Exile and Interpretation: Reinventing European Intellectual History, co-authored with A. Zakai of the Hebrew University of Jerusalem, will examine how migration and the exile from continental Europe in the 1930s transformed the Jewish intellectuals Baron, Auerbach, Popper, and Strauss into ardent champions of Europe’s finest values and traditions, leading them to reshape modern intellectual history and its practice as part of their fight against totalitarianism. Their intellectual legacy powerfully informed diverse scholarly disciplines—history, historiography, literary criticism, political theory and the history of political thought—after World War II. No study has analyzed the works of this group as a whole nor contextualized their shared cultural and political tragedy. In short, the book will interrogate the impact of migration, exile, refuge, anti-Semitism, world war, and totalitarianism on political theory, textual interpretation, the construction of intellectual history, the ideological appropriation of canonical philosophical texts, the politics of historiography and the formation of academic disciplines. It will appeal to a wide audience: intellectual historians, political theorists, and sociologists of knowledge who are interested in the impact of intellectual exile.
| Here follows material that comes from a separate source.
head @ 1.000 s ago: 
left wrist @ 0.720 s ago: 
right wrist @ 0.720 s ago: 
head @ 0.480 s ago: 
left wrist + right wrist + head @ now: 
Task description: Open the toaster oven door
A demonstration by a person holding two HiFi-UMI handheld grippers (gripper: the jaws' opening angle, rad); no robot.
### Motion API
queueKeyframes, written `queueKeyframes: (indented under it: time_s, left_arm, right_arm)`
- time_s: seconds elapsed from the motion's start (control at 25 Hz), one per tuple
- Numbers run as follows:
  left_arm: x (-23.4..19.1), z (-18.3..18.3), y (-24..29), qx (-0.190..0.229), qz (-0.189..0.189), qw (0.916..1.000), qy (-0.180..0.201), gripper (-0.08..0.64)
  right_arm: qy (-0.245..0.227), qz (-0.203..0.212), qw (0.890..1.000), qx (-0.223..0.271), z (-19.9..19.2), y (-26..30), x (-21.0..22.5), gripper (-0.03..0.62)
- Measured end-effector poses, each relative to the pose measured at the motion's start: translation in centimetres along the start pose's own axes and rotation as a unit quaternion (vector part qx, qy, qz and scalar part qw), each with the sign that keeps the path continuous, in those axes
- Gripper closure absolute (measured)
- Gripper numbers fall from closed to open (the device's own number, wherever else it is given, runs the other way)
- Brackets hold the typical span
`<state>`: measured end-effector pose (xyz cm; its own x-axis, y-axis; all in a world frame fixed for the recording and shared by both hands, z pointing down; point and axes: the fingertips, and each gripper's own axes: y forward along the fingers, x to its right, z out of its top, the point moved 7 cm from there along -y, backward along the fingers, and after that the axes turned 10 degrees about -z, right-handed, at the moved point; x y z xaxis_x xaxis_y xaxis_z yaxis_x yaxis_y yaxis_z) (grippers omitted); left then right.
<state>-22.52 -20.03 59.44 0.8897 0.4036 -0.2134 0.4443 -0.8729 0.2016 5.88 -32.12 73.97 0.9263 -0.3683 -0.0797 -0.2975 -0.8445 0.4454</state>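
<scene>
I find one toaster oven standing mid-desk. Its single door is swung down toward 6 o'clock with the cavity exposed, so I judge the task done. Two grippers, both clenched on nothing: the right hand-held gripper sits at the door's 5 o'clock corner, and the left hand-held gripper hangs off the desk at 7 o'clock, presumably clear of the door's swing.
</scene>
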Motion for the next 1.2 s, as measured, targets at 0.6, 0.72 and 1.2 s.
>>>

Funds will be used to complete two months of advanced intensive German at Munich’s Goethe Institute, followed by archival research at the Carl Friedrich von Siemens Stiftung, University of Munich; Simon Dubnow Institute, Leipzig, Germany; the Karl Popper Archive, University of Klagenfurt, Austria; and the Karl Popper Archive, University of Vienna, Austria.

  • Exile and Interpretation: Popper's Reinvention of the History of European Political Thought
    Awarded $9,562 for the period 5/1/05 to 4/30/06
    Source: WFU Social, Behavioral, and Economic Science Research Fund

    In 1937, Karl Popper was exiled from Vienna because he was Jewish. This study seeks to demonstrate how exile influenced his interpretation and reinvention of political philosophy’s canon. It will demonstrate how antitotalitarianism motivated his peculiar brand of antihistoricism, which, in turn, informed his equally idiosyncratic method of textual interpretation. More generally, the study will enhance our understanding of how the practice, in addition to the content, of intellectual history is invariably driven by its historical context, making it indelibly ideological. The study will be developed as a chapter in a book on exile and interpretation co-authored with A. Zakai of the Hebrew University of Jerusalem.